WORK TO BE COMPLETED >> Each line below that includes the word "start" adds one to the count; give that count and nothing else.

INFORMATION SUPPLIED >>
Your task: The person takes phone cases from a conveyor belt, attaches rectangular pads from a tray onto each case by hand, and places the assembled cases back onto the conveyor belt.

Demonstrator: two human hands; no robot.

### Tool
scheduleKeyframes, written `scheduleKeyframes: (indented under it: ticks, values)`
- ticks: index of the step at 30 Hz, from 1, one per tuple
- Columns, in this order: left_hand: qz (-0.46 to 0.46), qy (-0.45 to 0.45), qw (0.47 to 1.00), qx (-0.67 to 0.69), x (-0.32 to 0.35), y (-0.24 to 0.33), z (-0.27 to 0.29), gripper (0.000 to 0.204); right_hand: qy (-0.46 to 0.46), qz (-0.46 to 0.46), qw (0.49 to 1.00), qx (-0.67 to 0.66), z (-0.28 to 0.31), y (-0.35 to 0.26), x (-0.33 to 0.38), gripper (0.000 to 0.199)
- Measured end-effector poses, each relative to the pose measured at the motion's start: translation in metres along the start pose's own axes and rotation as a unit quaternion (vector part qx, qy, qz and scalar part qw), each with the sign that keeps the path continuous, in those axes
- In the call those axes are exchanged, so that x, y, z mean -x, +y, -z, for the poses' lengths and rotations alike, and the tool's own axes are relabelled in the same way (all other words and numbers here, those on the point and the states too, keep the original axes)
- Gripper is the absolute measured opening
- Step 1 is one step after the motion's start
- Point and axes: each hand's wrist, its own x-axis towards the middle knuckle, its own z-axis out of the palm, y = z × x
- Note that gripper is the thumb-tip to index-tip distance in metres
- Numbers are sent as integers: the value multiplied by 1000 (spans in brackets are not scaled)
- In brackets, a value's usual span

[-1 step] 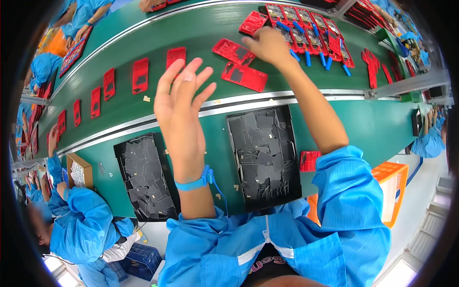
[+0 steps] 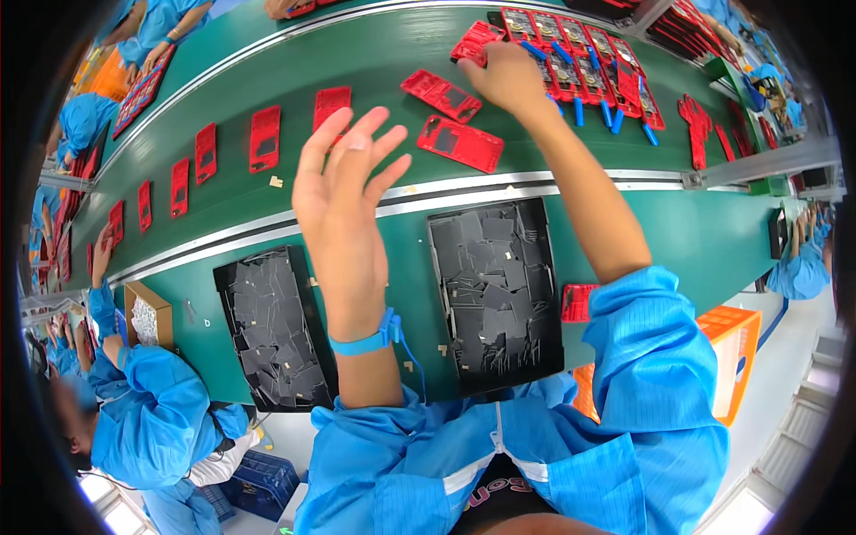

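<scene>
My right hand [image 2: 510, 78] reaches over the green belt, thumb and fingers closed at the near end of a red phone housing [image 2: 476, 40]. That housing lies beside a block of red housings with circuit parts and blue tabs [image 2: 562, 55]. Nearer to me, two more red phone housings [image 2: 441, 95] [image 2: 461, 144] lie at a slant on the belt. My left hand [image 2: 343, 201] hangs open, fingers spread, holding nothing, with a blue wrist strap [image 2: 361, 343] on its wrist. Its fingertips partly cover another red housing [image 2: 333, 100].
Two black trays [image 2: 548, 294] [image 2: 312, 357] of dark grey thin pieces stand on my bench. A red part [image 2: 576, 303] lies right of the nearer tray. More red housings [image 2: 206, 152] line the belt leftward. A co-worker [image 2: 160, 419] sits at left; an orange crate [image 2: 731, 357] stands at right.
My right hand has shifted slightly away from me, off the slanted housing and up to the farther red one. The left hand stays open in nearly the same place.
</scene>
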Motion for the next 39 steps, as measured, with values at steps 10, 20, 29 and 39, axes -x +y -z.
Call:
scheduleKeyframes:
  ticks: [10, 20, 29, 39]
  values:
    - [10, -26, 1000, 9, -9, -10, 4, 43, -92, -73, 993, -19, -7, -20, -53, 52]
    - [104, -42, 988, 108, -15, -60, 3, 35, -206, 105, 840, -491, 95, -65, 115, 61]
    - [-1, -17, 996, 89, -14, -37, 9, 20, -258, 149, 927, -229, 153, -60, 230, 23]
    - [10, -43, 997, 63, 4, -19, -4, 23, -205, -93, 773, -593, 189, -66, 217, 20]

SOLUTION TO THIS EXERCISE >> 2